Background: Thousands of biological and biomedical investigators study of the functional role of single genes and their protein products in normal physiology and in disease. The findings from these studies are reported in research articles that stimulate new research. It is now established that a complex regulatory networks's is controlling human cellular fate, and this community of researchers are continually unraveling this network topology. Attempts to integrate results from such accumulated knowledge resulted in literature-based protein-protein interaction networks (PPINs) and pathway databases. These databases are widely used by the community to analyze new data collected from emerging genome-wide studies with the assumption that the data within these literature-based databases is the ground truth and contain no biases. While suspicion for research focus biases is growing, a concrete proof for it is still missing. It is difficult to prove because the real PPINs are mostly unknown.

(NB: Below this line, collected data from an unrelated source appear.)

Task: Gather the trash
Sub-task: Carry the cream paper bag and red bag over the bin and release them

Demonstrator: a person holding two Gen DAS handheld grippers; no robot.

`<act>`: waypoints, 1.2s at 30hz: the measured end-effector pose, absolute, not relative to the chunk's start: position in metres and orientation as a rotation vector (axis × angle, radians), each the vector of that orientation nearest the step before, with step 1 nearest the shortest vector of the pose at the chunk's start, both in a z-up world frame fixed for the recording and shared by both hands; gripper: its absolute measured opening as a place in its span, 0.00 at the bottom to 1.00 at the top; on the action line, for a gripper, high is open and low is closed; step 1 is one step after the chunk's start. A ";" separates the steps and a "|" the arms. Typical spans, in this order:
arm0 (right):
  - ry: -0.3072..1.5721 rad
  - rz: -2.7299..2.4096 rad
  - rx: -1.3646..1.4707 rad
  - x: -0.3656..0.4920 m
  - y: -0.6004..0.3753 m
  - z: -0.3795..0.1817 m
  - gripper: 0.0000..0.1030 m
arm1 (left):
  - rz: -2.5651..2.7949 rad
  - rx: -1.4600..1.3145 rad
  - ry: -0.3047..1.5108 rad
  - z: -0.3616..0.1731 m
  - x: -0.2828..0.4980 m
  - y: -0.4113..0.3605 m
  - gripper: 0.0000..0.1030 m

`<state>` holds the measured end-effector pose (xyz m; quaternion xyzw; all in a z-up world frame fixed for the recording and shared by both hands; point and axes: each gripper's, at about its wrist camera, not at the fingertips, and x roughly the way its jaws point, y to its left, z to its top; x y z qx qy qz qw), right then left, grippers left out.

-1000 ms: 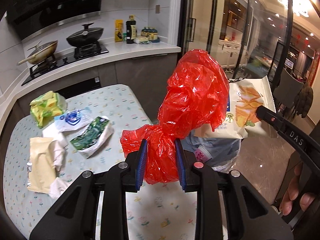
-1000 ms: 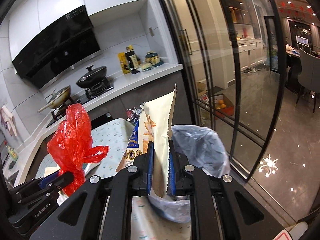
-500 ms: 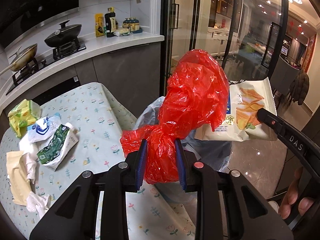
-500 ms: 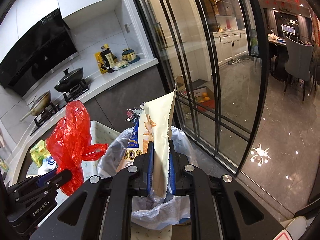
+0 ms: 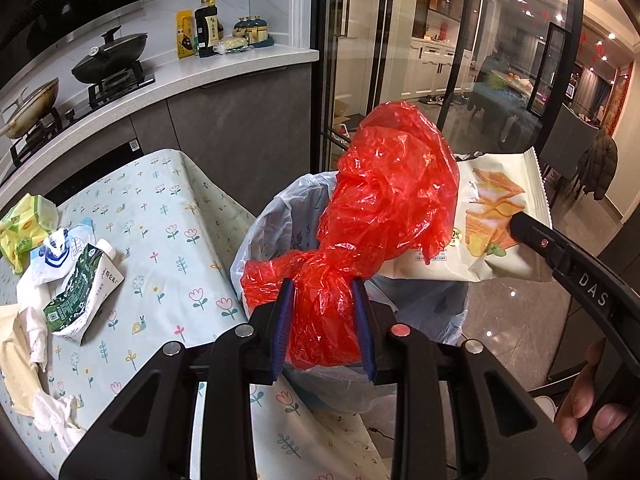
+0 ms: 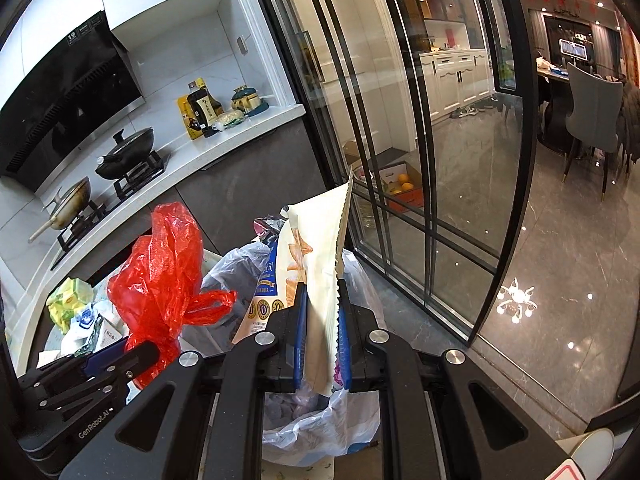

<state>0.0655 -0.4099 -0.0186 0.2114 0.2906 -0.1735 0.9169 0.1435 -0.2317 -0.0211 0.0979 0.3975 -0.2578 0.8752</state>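
the desk [image 5: 168,200], covered in a pale flowered cloth, takes up the left of my left wrist view. just off its near corner stands the trash bin [image 5: 276,216], lined with a thin grey-white bag whose rim is open beneath both of my tools. above the bin's mouth i hold the red plastic bag [image 5: 384,200]: my left gripper [image 5: 324,320] has its blue-padded fingers [image 5: 285,312] pressed in on the knotted neck of it, with the crumpled bulk puffing up above them and a loose tail sticking out to the left. right beside it, also over the bin, is the snack packet [image 6: 320,264], cream-coloured with a picture of crackers and a zigzag edge. my right gripper [image 6: 323,344] is clamped tight on its lower part, the fingers [image 6: 300,344] nearly meeting with only the flat packet between them, so it stands upright on edge. left on the desk, well apart from the bin, lie a green and white carton [image 5: 80,292], a blue and white wrapper [image 5: 52,252], a yellow-green packet [image 5: 24,224] and some crumpled white tissue [image 5: 52,412].
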 end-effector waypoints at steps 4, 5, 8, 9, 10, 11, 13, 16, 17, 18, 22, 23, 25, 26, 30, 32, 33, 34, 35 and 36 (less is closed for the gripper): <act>0.603 -0.359 0.431 0.068 -0.411 -0.019 0.12 | -0.537 0.197 0.840 -0.024 0.146 -0.233 0.29; 0.605 -0.359 0.431 0.069 -0.411 -0.020 0.12 | -0.538 0.197 0.841 -0.024 0.148 -0.233 0.29; 0.608 -0.358 0.429 0.072 -0.411 -0.021 0.13 | -0.540 0.191 0.845 -0.025 0.150 -0.232 0.30; 0.611 -0.356 0.429 0.073 -0.411 -0.021 0.14 | -0.544 0.189 0.848 -0.025 0.150 -0.232 0.31; 0.613 -0.355 0.430 0.074 -0.411 -0.022 0.15 | -0.540 0.188 0.850 -0.025 0.150 -0.233 0.39; 0.614 -0.360 0.431 0.075 -0.410 -0.022 0.18 | -0.535 0.187 0.851 -0.025 0.151 -0.232 0.51; 0.611 -0.358 0.434 0.077 -0.408 -0.022 0.20 | -0.525 0.179 0.833 -0.024 0.150 -0.229 0.60; 0.602 -0.358 0.434 0.078 -0.406 -0.021 0.31 | -0.529 0.172 0.828 -0.022 0.151 -0.226 0.61; 0.598 -0.356 0.435 0.078 -0.406 -0.020 0.35 | -0.525 0.170 0.826 -0.022 0.151 -0.225 0.62; 0.596 -0.354 0.434 0.079 -0.404 -0.019 0.35 | -0.521 0.168 0.824 -0.021 0.151 -0.223 0.64; 0.585 -0.348 0.429 0.079 -0.401 -0.016 0.37 | -0.510 0.150 0.821 -0.018 0.152 -0.214 0.67; 0.582 -0.346 0.428 0.078 -0.399 -0.015 0.38 | -0.507 0.146 0.821 -0.018 0.151 -0.212 0.67; 0.577 -0.342 0.423 0.077 -0.396 -0.013 0.38 | -0.499 0.137 0.818 -0.016 0.151 -0.206 0.68; 0.575 -0.339 0.420 0.077 -0.395 -0.012 0.39 | -0.494 0.133 0.817 -0.014 0.150 -0.204 0.70; 0.567 -0.325 0.410 0.073 -0.386 -0.005 0.42 | -0.473 0.119 0.805 -0.008 0.147 -0.190 0.72; 0.559 -0.316 0.404 0.070 -0.379 -0.001 0.48 | -0.463 0.104 0.803 -0.005 0.146 -0.181 0.76; 0.555 -0.310 0.397 0.070 -0.375 0.002 0.49 | -0.456 0.094 0.800 -0.002 0.146 -0.176 0.76; 0.554 -0.300 0.390 0.069 -0.370 0.005 0.49 | -0.450 0.085 0.796 0.000 0.145 -0.171 0.76; 0.553 -0.293 0.384 0.068 -0.365 0.007 0.49 | -0.444 0.079 0.792 0.003 0.144 -0.166 0.76; 0.549 -0.286 0.378 0.067 -0.360 0.010 0.49 | -0.437 0.074 0.787 0.005 0.143 -0.161 0.76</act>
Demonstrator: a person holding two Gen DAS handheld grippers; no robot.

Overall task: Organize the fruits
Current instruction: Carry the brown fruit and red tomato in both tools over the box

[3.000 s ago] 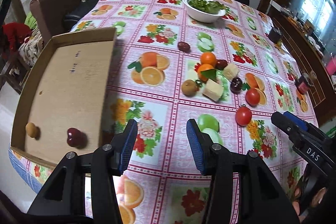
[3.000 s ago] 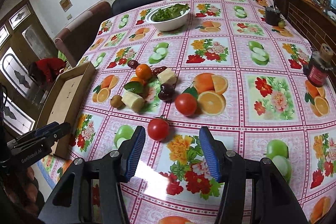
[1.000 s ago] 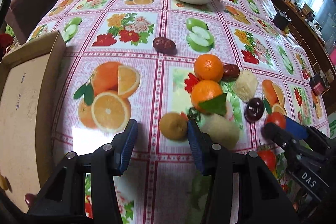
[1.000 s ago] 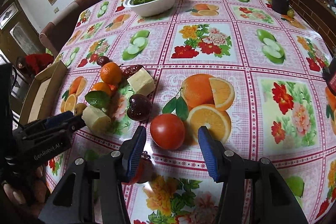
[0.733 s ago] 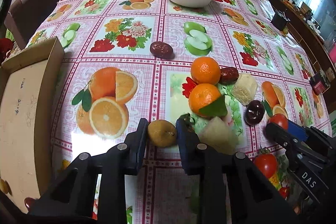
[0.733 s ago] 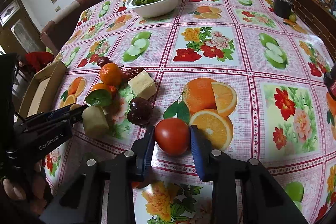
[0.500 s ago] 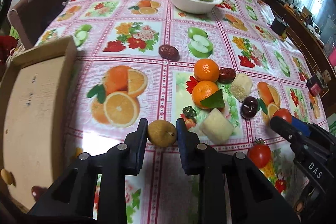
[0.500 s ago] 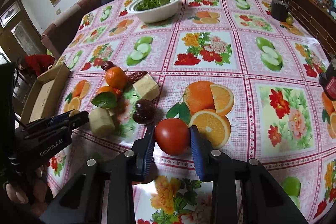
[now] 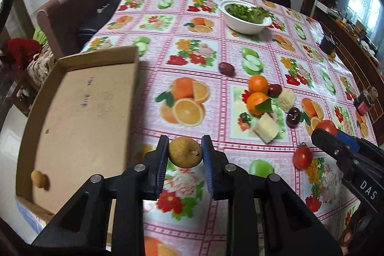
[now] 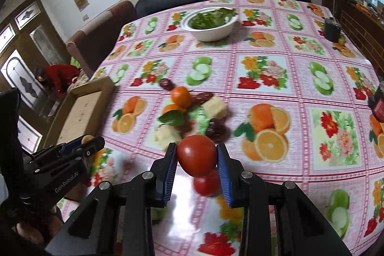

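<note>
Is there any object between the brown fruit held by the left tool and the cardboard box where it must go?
Nothing visible does. The brown fruit is in the left tool beside the cardboard box, with only tablecloth between.

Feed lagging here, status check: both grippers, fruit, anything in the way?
Left gripper shut on brown fruit. Right gripper shut on tomato, both lifted. Cardboard tray open at left, path clear.

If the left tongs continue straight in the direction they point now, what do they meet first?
Probably the bare tablecloth just beyond the brown fruit they grip. The box lies to their left, the pale block to their right, neither in line. Depth is uncertain.
</note>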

Results: Here we analyzed the longitudinal discovery process of literature-based mammalian and yeast PPINs to observe that these networks are discovered non-uniformly. The pattern of discovery is related to a theoretical concept proposed by Kauffman called "expanding the adjacent possible". We introduce a network discovery model which explicitly includes the space of possibilities in the form of a true underlying PPIN.
Conclusions: Our model strongly suggests that research focus biases exist in the observed discovery dynamics of these networks. In summary, more care should be placed when using PPIN databases for analysis of newly acquired data, and when considering prior knowledge when designing new experiments.